Après le combat au Mont St Michel, Glory et ses amis emportent leurs affaires et partent pour la petite ville de Buc en région parisienne. Ils doivent y retrouver un vieil ami de Glory. La capitale de la France n’est pas une visite touristique pour notre guerrière car elle part y chercher une alliée et un membre de sa famille, sa soeur. Cette visite rend notre héroïne nostalgique. Elle se rappelle de sa vie étant jeune, de sa rebellion envers sa mère et du rôle qui lui était dévolu. Elle se souvient de sa petite soeur qui quitta elle aussi leur planète natale pour aller sur terre mais pas dans le même but.
Gloria et Riley servent d’appats et quand Nanaja apparait, Glory agit. Les deux soeurs s’affrontent violemment et le combat s’achève faute d’opposants.
Henry les soigne et pendant qu’elles récupèrent de leurs blessures, elle font une paix temporaire le temps d’affronter leur père. Ce dernier est inquiet tout comme sa femme. Ils n’ont plus trop de plan et ils ne savent pas comment annoncer à leurs deux filles la venue d’une petite nouvelle.

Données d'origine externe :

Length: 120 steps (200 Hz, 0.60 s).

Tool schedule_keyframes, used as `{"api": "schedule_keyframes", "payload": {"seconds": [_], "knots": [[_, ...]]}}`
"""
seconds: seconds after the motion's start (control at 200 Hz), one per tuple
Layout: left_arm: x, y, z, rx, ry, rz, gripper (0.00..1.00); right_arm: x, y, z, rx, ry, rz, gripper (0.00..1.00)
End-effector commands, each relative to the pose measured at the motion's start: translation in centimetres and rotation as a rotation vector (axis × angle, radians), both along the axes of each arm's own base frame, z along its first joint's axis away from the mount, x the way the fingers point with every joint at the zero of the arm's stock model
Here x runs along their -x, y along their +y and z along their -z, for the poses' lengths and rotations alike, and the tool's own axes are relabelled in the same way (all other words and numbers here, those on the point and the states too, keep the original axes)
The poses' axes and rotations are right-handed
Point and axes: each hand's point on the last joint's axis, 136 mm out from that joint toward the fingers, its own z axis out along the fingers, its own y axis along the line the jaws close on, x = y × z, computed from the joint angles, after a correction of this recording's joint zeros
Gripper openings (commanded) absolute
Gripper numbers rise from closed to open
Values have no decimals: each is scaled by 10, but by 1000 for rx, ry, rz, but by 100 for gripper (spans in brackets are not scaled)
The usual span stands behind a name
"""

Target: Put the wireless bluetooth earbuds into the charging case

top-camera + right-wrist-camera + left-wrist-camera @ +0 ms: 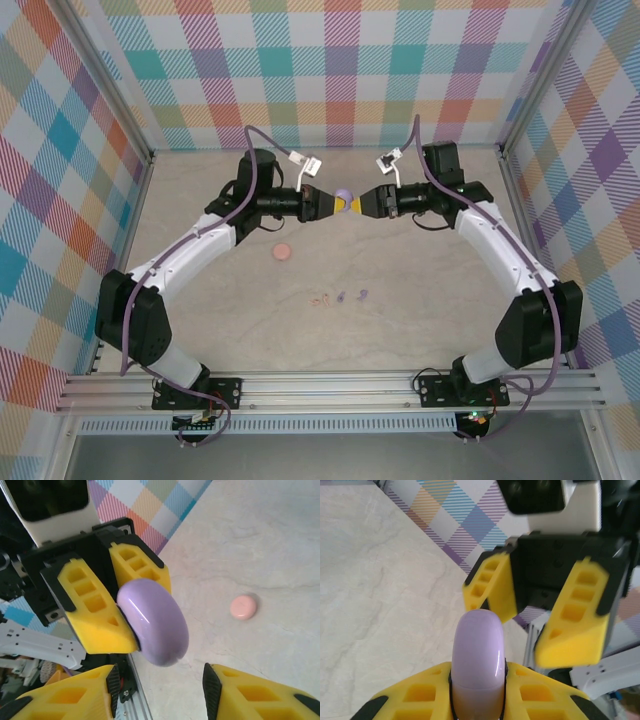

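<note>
No text, label or number can be read anywhere. The small white tags [306, 161] are too distant to make out.

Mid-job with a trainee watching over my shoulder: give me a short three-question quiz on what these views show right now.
1. True or false: the lilac case rests flat on the table.
2. Which gripper is clamped on the lilac case? A) the left, B) the right, C) both.
3. Short answer: what round thing lies on the table, nearer the arm bases than the two gripper tips?

Key
1. False: it is held up off the table, on edge between yellow fingers.
2. A: the left gripper is shut on it. The right gripper faces it with jaws open, not touching it.
3. The pink case.
</note>
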Motion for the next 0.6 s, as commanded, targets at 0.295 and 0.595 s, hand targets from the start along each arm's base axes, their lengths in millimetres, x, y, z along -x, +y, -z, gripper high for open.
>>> {"api": "schedule_keyframes", "payload": {"seconds": [0.295,0.595], "knots": [[37,-14,-28,4,-548,170,11,22,-3,-13,115,-115,15,59],[51,-19,-26,10,-594,224,13,20,-6,-10,157,-137,47,60]]}}
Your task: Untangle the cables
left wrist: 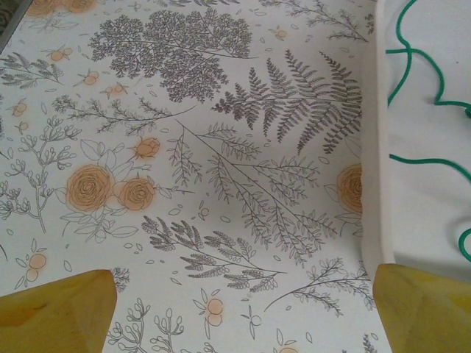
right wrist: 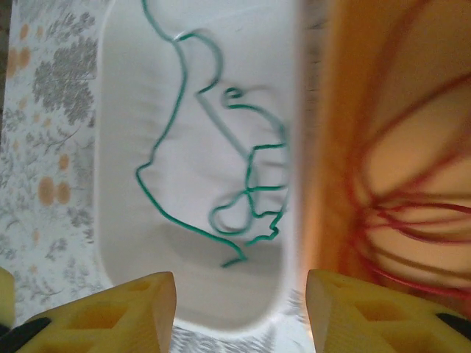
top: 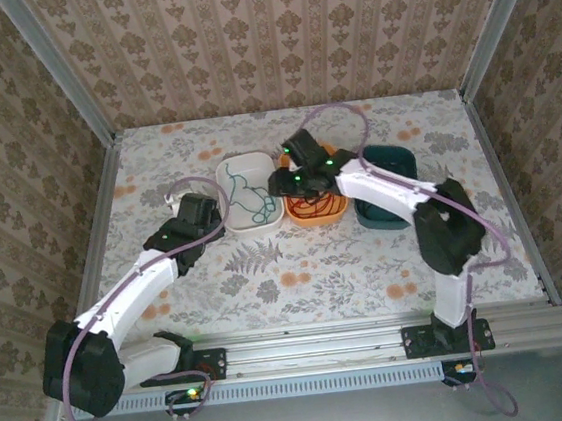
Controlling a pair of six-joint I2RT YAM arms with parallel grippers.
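Hovering at centre frame in the top view, the right gripper [top: 280,182] stands above the junction of the white bin [top: 229,176] and the orange bin [top: 322,220], jaws parted, holding nothing. The green cable [right wrist: 250,169] lies looped in the white bin; the red cable [right wrist: 412,213] coils in the orange bin. The left gripper [left wrist: 243,309], spread wide and empty, sits over the floral tablecloth [left wrist: 221,184] just left of the white bin.

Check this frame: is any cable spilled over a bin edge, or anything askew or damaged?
Nothing stands out. The green cable lies loosely looped inside the white bin, the red cable inside the orange bin, neither seen draped over a rim. The dark teal bin sits beside them; its contents cannot be made out.
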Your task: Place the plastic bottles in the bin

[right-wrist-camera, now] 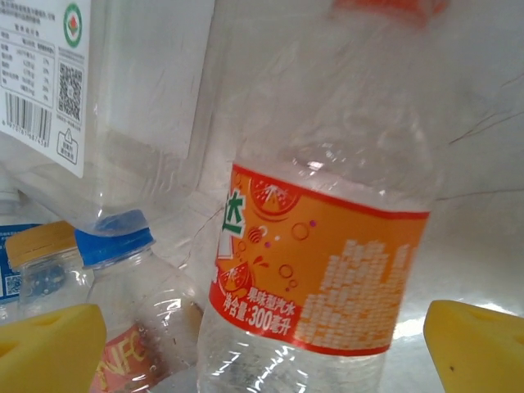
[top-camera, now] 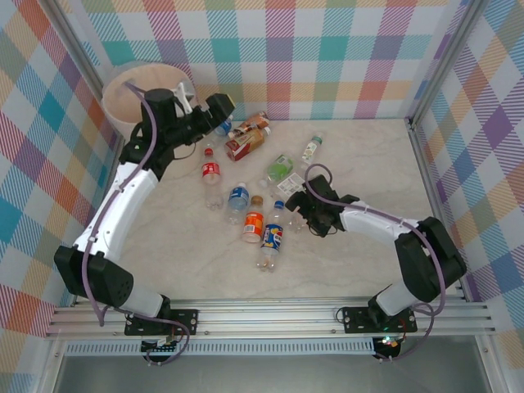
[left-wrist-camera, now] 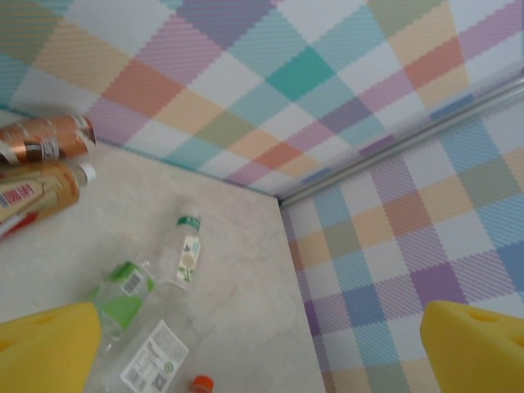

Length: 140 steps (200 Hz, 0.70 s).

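Observation:
Several plastic bottles lie on the table's middle: a red-label one point(top-camera: 211, 172), a blue-label one point(top-camera: 238, 201), an orange one point(top-camera: 254, 223), a green one point(top-camera: 280, 168) and two brown ones point(top-camera: 248, 141). The pale bin point(top-camera: 123, 102) stands at the back left. My left gripper point(top-camera: 221, 110) hangs open beside the bin with nothing between its yellow pads point(left-wrist-camera: 45, 348). My right gripper point(top-camera: 300, 205) is low over the pile and open. An orange-label bottle point(right-wrist-camera: 327, 270) lies between its spread pads point(right-wrist-camera: 479, 348), close to the camera.
Checked walls close the table at the back and both sides, with a metal rail point(top-camera: 422, 172) on the right. A small green-capped bottle point(left-wrist-camera: 188, 250) lies near the back right corner. A white-label bottle point(right-wrist-camera: 98, 82) and a blue-capped one point(right-wrist-camera: 115, 237) crowd the right gripper's left.

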Each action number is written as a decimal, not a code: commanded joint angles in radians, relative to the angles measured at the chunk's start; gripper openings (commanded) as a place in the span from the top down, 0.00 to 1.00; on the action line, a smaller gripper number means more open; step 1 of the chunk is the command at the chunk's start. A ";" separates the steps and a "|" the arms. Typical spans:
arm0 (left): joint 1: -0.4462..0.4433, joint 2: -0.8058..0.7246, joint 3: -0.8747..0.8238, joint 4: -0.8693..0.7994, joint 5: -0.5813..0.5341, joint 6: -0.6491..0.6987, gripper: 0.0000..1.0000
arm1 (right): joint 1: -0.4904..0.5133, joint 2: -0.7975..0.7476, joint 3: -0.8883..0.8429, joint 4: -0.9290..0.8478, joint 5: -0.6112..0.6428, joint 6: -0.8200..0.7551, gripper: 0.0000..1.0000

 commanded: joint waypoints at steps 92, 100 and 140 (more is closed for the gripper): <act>-0.053 -0.115 -0.172 -0.105 -0.124 0.006 0.00 | 0.040 0.092 0.015 0.004 0.048 0.069 0.16; -0.053 -0.118 -0.183 -0.099 -0.123 0.013 0.00 | 0.040 0.094 0.009 0.018 0.056 0.061 0.17; -0.053 -0.146 -0.234 -0.100 -0.149 0.103 0.00 | 0.040 0.075 -0.066 0.149 0.050 -0.007 0.31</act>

Joe Keatinge continue son petit parcours et après la grosse baston du dernier, arc il repart sur des bases plus soft en développant le personnage de Glory qui prend plus d’ampleur et sa famille. Il y a beaucoup de scènes de flashback qui nous présentent plus Nanaja et les différences entre les deux soeurs. L’intrigue avance donc peu mais on plonge avec plaisir dans les relations présentes et passées de notre héroïne. Keatinge prouve qu’il sait très bien gérer ses scènes donnant beaucoup d’épaisseur à ses personnages tout en rendant le tout intéressant. Bien sûr, il y a quelques combats bien gore restant dans la continuité de la série.

Ross Campbell n’est plus seul aux mannettes. Il est aidé par Roman Muradov pour le second épisode. L’artiste s’occupe des flashback. Muradov a un style aux antipodes de celui de Ross et c’est tant mieux car il donne un caractère spécifique à cette partie qui se passe dans le Paris des années vingt avec Ernest Hemingway.
J’aime toujours autant le style de Campbell qui sait se montrer gore quand il le faut mais qui est aussi très à l’aise dans les moments très calmes. Sa représentation de Glory est toujours aussi imposante physiquement bien loin des standards des comics actuels où les femmes sont toutes des canons avec de longues jambes et une forte poitrine.

Mon avis : Je suis toujours aussi fan de ce relaunch qui se passe en France, ce qui fait du bien à mon côté chauvin. Ce n’est pas aussi barré que Prophet qui a été lancé en même temps. C’est plus violent mais aussi plus accessible. Dommage que cela n’ait pas fonctionné. Il ne reste plus qu’un arc avant la fin.